#### [Your assignment]
Retrieve every line from the records in which the word "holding" occurs.

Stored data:
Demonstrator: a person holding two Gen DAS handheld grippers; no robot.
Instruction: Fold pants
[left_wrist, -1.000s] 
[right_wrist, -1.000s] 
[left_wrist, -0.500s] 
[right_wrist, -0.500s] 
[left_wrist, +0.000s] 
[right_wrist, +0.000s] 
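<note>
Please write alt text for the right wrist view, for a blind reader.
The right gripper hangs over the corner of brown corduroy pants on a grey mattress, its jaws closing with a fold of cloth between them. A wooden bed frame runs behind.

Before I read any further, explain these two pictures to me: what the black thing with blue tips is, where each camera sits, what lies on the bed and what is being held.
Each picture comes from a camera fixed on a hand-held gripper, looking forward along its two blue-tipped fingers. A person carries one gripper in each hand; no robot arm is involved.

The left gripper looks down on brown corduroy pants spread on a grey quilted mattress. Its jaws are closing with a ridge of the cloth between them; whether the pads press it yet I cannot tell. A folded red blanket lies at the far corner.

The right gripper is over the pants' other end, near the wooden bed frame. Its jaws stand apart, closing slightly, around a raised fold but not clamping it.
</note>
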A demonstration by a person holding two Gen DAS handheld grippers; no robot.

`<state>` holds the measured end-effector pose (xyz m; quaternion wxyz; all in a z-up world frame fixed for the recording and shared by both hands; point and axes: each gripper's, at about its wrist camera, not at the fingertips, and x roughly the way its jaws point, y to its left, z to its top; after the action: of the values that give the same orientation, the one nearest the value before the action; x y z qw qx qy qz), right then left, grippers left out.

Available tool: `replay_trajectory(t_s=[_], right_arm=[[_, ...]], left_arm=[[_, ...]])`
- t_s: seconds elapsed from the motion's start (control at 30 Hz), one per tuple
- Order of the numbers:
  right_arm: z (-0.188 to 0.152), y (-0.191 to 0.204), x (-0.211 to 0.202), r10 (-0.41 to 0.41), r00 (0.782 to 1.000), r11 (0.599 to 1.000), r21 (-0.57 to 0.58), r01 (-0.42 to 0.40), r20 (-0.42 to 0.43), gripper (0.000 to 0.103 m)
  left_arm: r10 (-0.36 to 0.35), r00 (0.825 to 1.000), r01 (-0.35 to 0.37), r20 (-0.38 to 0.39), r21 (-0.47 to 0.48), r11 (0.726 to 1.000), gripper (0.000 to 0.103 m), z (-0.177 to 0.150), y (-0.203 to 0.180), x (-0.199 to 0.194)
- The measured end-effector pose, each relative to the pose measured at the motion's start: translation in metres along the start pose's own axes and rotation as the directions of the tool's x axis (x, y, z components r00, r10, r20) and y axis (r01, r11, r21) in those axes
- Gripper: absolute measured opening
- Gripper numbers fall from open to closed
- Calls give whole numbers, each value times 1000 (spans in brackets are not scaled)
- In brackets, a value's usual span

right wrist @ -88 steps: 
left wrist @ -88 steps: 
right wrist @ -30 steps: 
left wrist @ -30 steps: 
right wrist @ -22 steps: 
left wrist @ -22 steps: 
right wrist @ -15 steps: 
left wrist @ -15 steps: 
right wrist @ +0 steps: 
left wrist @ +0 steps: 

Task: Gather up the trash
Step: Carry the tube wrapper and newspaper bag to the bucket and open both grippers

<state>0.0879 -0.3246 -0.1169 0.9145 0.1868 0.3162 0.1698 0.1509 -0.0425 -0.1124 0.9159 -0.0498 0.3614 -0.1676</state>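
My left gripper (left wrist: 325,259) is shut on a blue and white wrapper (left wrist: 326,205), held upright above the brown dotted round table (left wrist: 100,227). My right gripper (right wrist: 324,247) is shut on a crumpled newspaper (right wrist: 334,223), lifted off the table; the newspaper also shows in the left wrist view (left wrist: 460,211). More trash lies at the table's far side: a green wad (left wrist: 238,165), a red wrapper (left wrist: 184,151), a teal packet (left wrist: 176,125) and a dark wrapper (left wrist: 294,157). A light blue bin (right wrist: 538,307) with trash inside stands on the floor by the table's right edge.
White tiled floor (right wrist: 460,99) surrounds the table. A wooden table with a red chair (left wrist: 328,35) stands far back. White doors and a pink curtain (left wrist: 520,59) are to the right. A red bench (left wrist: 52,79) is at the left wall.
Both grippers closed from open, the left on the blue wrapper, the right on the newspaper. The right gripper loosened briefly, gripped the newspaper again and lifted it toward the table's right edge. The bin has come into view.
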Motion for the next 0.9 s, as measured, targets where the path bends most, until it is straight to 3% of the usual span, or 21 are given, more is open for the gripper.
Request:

#### [Solved problem]
Demonstrator: a person holding two Gen DAS handheld grippers; no robot.
A demonstration by a person holding two Gen DAS handheld grippers; no robot.

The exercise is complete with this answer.